What you need to do
Count the lines below that hold the string "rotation". Give only that number.

Source data
○ ○ ○ ○ ○
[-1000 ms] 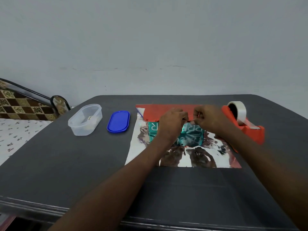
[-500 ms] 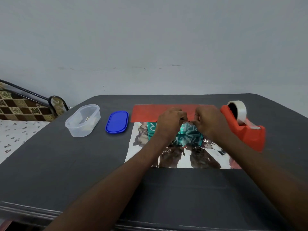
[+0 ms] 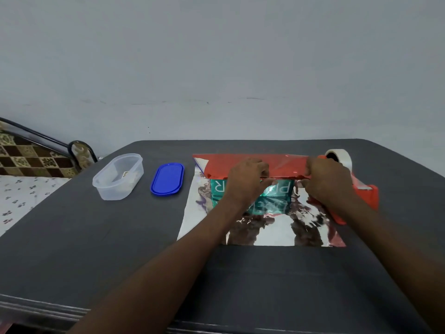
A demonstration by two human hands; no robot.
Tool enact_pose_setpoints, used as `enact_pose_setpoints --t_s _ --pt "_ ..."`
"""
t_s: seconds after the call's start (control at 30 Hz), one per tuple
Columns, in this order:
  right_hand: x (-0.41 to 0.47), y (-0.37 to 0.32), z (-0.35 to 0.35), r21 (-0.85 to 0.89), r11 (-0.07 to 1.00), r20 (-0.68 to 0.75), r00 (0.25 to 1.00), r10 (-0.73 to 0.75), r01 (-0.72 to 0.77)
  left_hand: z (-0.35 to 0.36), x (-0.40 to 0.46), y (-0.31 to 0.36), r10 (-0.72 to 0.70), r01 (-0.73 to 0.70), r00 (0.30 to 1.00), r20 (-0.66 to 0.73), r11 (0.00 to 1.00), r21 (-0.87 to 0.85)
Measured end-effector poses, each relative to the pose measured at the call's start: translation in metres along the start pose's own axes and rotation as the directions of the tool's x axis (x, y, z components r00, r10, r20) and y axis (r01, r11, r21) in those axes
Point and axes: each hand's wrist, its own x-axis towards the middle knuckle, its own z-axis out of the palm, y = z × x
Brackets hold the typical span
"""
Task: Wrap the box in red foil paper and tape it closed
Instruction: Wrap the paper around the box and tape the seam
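Note:
A teal box (image 3: 279,189) with white letters lies on the mirror-like inner side of the foil sheet (image 3: 269,232). The sheet's far part is folded toward me over the box top, its red side (image 3: 284,165) facing up. My left hand (image 3: 245,182) pinches the folded edge near the middle of the box. My right hand (image 3: 325,182) pinches the same edge at the box's right end. An orange tape dispenser (image 3: 366,196) with a roll of clear tape (image 3: 339,157) stands just right of my right hand, partly hidden by it.
On the dark grey table (image 3: 96,249) a clear plastic tub (image 3: 118,175) stands at the left, with its blue lid (image 3: 167,179) beside it. A bed with a patterned cover (image 3: 19,196) lies beyond the left edge. A pale wall rises behind.
My right hand has slid to the right along the folded red edge, away from the left hand. The red flap now lies farther over the box.

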Motion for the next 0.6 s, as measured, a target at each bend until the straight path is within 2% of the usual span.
enact_pose_setpoints --t_s 0.07,0.17,0.23,0.43,0.53,0.6 --pt "-0.003 -0.009 -0.004 0.023 0.999 -0.047 0.998 -0.029 0.030 0.003 0.000 0.003 -0.005 0.006 1.000 -0.020 1.000 0.027" --pt "-0.005 -0.026 -0.003 0.129 0.975 -0.169 0.972 -0.161 0.184 0.002 0.002 0.002 -0.010 0.011 1.000 -0.022 0.999 0.032" --pt "-0.004 -0.034 0.005 0.190 0.947 -0.166 0.959 -0.229 0.259 0.000 0.003 0.000 -0.018 0.018 1.000 -0.002 1.000 0.010" --pt "-0.003 -0.020 0.025 0.338 0.918 -0.190 0.971 -0.149 0.207 -0.001 0.001 -0.004 0.035 -0.035 0.999 0.004 0.999 0.004" --pt "-0.005 -0.010 0.025 0.265 0.943 -0.227 0.963 -0.143 0.203 0.002 -0.001 -0.007 0.126 -0.125 0.992 -0.010 0.990 0.068" --pt "-0.006 -0.007 0.025 0.215 0.953 -0.243 0.957 -0.159 0.213 0.008 -0.003 -0.009 0.211 -0.208 0.977 0.007 0.960 0.189"
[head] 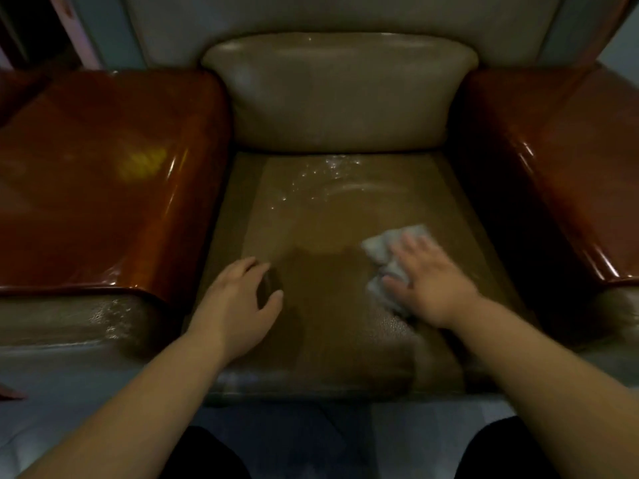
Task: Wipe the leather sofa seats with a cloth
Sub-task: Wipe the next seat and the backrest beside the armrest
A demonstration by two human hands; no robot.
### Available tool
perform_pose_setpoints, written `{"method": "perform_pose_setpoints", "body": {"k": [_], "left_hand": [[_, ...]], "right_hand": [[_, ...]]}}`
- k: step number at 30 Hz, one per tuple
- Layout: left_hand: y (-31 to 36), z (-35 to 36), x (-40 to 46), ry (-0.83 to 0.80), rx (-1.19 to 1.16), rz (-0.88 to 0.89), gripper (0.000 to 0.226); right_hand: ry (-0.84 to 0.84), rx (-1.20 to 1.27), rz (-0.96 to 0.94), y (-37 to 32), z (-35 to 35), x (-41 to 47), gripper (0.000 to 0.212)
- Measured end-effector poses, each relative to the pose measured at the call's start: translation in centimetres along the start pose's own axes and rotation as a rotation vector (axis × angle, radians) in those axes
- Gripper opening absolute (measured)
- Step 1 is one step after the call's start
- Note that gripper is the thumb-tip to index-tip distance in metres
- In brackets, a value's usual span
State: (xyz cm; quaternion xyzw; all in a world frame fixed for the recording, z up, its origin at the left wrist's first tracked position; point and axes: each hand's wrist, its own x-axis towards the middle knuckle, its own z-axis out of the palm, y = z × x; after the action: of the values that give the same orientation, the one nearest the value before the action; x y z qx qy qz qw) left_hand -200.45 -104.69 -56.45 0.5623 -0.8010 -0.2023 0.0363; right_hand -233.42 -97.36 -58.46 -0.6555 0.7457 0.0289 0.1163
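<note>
The cloth was pressed flat under the straight-fingered right hand, the seat's bare leather lying left and far

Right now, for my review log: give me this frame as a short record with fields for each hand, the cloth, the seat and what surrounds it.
right hand: flat on the cloth, fingers straight, slightly blurred
cloth: pale, crumpled, on the right half of the seat under the palm
left hand: holds nothing, fingers relaxed, at the seat's left side
seat cushion: tan leather, shiny droplets near its back edge
back cushion: tan, upright behind the seat
sides: glossy reddish-brown left armrest and right armrest
</note>
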Motion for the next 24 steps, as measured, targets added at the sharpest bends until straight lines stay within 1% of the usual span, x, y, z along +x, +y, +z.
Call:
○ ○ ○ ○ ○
Result
2